ABOUT THIS EXERCISE:
Output each line of the material exactly as it stands.

DATA SHOWN:
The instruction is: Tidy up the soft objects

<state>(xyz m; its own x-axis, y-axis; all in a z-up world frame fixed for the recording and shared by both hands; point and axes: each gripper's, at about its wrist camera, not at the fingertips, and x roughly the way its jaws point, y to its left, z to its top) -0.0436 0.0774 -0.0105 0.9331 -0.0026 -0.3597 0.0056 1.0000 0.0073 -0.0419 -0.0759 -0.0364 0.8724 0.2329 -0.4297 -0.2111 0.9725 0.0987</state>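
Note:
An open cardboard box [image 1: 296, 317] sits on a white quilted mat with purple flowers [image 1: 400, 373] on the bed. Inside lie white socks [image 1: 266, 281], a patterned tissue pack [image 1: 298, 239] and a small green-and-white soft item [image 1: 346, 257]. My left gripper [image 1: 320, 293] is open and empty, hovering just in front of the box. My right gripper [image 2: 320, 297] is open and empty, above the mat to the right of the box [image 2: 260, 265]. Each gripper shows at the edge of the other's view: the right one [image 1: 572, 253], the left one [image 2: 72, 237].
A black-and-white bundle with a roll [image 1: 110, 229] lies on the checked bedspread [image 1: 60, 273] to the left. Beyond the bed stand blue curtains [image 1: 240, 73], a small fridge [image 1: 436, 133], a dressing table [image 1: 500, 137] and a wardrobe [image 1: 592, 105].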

FINISHED EXERCISE:
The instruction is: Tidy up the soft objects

<state>(xyz m; its own x-axis, y-axis; all in a z-up world frame fixed for the recording and shared by both hands; point and axes: each gripper's, at about its wrist camera, not at the fingertips, and x roughly the way its jaws point, y to its left, z to its top) -0.0436 0.0774 -0.0105 0.9331 -0.0026 -0.3597 0.0056 1.0000 0.0073 -0.0419 -0.0759 -0.0364 0.8724 0.2329 -0.4297 -0.2111 0.9725 0.0987</state>
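Note:
An open cardboard box [image 1: 296, 317] sits on a white quilted mat with purple flowers [image 1: 400, 373] on the bed. Inside lie white socks [image 1: 266, 281], a patterned tissue pack [image 1: 298, 239] and a small green-and-white soft item [image 1: 346, 257]. My left gripper [image 1: 320, 293] is open and empty, hovering just in front of the box. My right gripper [image 2: 320, 297] is open and empty, above the mat to the right of the box [image 2: 260, 265]. Each gripper shows at the edge of the other's view: the right one [image 1: 572, 253], the left one [image 2: 72, 237].
A black-and-white bundle with a roll [image 1: 110, 229] lies on the checked bedspread [image 1: 60, 273] to the left. Beyond the bed stand blue curtains [image 1: 240, 73], a small fridge [image 1: 436, 133], a dressing table [image 1: 500, 137] and a wardrobe [image 1: 592, 105].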

That finishes the output.